Find "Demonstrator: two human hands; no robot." in the material below, then copy that line and every subsequent line to the end, exactly.

- - - -

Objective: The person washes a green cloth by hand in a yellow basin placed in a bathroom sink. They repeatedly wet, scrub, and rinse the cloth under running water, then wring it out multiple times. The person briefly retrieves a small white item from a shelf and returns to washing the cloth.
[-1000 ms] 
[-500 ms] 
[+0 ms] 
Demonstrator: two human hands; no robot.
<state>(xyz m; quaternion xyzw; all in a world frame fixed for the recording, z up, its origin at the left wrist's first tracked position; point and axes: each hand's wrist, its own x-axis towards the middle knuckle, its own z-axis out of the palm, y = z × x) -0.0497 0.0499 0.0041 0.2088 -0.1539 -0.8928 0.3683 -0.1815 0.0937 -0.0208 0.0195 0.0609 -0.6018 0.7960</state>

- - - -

* Exercise result
Demonstrator: two human hands; no robot.
<state>(xyz m; quaternion xyzw; all in a world frame fixed for the recording, z up, its origin at the left wrist's first tracked position; point and axes: each hand's wrist, its own x-axis towards the middle knuckle, its own z-axis out of the palm, y = z × x) -0.0497 0.0499 0.0041 0.2088 -0.1539 -0.8928 0.3683 -0.1815 0.0937 -0.0208 0.0195 0.0609 -0.6018 0.7960</state>

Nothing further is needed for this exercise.